Quando o decano Celso de Mello avisou que estava chegando à página 40 e, portanto, próximo à “metade do seu voto”, ele sugeriu pular direto para a decisão, o que outros ministros não permitiram, devido à importância do discurso. Ele remontou todo o histórico de opressão a gays, lésbicas, travestis e transexuais ao longo da história jurídica brasileira.

Lembrou que, no tempo das colônias, o crime de sodomia recebia a mesma penalidade do de lesa-majestade – pior atentado ao código penal da época. Gays recebiam a mesma pena dos inconfidentes: esquartejados, condenados à fogueira, tinham seus bens confiscados e a punição chegava até seus descendentes.

Histórica também foi a leitura feita pelo ministro de uma série de graves crimes, anunciados ruidosamente pela mídia, sofrida por LGBTs e por pessoas confundidas com LGBTs (pais abraçados a seus filhos, irmãos de mãos dadas etc). Sem esquecer que, no dia anterior, aconteceu a fala na tribuna de um advogado gay, uma lésbica e uma trans, provavelmente a primeira a ocupar espaço na corte.

Mas, infelizmente, o mundo não para enquanto o ministro lê seu voto. Durante a ansiedade deste momento, o Unicorns Brazil, grupo poliesportivo LGBTQI, no dia 11 de janeiro sofreu homofobia no local onde treinam e o qual pagam rigorosamente todo mês.

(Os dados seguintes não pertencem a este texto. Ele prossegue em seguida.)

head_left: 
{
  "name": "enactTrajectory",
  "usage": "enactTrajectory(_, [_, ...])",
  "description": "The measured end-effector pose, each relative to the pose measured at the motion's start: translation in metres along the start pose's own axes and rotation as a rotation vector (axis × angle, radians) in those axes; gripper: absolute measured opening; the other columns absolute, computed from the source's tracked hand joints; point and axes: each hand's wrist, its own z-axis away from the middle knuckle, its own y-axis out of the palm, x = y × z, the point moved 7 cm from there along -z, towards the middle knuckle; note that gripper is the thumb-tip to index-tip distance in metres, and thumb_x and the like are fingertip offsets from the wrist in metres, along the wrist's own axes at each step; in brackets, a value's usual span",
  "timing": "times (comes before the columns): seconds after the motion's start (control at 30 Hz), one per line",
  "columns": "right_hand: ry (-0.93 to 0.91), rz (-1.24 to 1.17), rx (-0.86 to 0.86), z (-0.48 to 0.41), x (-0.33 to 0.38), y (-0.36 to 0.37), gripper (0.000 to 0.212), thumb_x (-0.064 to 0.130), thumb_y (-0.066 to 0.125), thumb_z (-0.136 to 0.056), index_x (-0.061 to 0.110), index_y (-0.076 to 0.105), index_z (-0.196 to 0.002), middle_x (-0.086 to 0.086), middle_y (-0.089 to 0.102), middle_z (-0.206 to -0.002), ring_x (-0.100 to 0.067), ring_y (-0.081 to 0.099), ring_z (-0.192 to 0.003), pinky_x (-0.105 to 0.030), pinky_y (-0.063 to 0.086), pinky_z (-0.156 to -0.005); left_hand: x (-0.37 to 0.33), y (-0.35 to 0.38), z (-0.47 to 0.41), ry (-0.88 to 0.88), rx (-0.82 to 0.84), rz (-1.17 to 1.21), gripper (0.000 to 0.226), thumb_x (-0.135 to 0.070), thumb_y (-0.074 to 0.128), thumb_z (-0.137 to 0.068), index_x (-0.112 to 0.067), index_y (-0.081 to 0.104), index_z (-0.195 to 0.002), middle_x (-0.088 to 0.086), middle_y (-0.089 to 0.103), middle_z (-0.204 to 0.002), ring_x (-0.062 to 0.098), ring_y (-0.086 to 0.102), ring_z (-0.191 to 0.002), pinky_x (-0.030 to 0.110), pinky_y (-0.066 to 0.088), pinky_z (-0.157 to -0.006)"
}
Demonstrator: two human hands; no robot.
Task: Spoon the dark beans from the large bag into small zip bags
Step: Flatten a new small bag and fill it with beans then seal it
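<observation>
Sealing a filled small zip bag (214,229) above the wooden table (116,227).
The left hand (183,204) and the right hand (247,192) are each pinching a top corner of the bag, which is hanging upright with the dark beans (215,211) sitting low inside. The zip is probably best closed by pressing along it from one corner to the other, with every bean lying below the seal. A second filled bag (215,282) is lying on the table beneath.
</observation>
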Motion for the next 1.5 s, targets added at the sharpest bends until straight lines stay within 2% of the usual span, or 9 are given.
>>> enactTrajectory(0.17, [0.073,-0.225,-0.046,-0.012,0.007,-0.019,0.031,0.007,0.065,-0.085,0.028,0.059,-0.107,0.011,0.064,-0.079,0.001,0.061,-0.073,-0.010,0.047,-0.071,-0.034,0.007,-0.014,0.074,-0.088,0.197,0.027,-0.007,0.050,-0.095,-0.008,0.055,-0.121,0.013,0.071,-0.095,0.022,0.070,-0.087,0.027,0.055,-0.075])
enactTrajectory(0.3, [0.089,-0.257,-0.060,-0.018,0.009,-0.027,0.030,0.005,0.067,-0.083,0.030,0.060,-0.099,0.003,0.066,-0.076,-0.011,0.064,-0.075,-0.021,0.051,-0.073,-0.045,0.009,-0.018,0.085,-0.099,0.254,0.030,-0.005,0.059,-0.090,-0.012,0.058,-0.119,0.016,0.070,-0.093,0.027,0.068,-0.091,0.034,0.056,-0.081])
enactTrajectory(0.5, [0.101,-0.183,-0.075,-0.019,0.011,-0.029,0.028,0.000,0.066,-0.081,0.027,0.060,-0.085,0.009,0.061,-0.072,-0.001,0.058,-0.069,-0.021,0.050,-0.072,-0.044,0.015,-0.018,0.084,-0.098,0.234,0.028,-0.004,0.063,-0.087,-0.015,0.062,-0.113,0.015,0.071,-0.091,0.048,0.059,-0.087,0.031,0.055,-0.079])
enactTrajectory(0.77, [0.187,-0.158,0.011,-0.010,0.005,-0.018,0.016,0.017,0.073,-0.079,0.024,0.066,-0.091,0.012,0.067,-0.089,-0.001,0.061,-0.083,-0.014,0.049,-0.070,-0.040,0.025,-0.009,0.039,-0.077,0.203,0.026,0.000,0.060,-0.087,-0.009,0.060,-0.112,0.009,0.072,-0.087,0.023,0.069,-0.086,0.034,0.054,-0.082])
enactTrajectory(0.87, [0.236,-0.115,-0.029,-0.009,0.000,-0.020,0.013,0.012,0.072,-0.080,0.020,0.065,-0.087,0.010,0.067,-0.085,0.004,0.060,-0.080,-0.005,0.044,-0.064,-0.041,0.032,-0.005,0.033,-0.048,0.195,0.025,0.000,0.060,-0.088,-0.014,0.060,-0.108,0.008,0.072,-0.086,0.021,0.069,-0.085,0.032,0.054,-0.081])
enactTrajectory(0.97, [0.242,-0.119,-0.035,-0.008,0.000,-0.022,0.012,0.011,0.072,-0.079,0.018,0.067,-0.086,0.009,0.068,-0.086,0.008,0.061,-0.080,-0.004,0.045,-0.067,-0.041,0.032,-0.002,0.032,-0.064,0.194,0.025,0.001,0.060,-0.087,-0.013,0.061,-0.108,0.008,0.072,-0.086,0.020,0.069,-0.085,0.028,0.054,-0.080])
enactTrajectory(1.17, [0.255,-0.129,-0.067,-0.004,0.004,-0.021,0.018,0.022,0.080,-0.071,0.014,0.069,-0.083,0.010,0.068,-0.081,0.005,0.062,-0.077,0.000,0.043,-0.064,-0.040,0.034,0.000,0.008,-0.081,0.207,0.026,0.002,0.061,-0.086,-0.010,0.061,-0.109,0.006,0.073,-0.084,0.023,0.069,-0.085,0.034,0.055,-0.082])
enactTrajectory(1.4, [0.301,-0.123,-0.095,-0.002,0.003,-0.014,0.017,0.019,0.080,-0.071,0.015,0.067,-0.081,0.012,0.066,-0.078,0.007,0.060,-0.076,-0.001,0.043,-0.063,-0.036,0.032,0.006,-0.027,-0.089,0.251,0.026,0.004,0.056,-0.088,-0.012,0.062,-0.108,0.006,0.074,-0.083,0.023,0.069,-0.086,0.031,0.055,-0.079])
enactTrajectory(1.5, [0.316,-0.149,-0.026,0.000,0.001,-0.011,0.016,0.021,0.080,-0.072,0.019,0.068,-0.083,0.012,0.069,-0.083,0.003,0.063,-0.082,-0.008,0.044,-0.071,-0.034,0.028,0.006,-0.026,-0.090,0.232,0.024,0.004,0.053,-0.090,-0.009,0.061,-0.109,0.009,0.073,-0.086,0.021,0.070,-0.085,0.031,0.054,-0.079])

O clube não tomou nenhuma providência. Dias depois, em um jogo contra o time Thunders, um grupo de sócios do lugar gritaram, ante a presença de uma pessoa trans no campo, que “veado tem que morrer” e “aqui não é lugar para isso”.

Mais uma vez, ao notificar o clube, requerendo a identificação dos sócios que proferiram as ameaças, “o conselho, que tem o irônico nome de ‘Conselho de Justiça e Sindicância’, afirmou que ‘não poderia garantir a segurança dos jogadores do Unicorns’ e sugeriu nossa saída ‘para nossa própria segurança’, e que o clube garantiria a segurança apenas dos sócios”, segundo relato na página oficial do time. O texto completo pode ser visto aqui.

Nos enche de esperança e orgulho o voto do Ministro Celso de Mello porque esse texto vai ficar registrado, indo parar nos livros de direito. Servirá inclusive para basear outras decisões em instâncias menores. Mas não podemos esquecer que, neste intervalo de uma semana de adiamento, a impunidade segue valendo no país.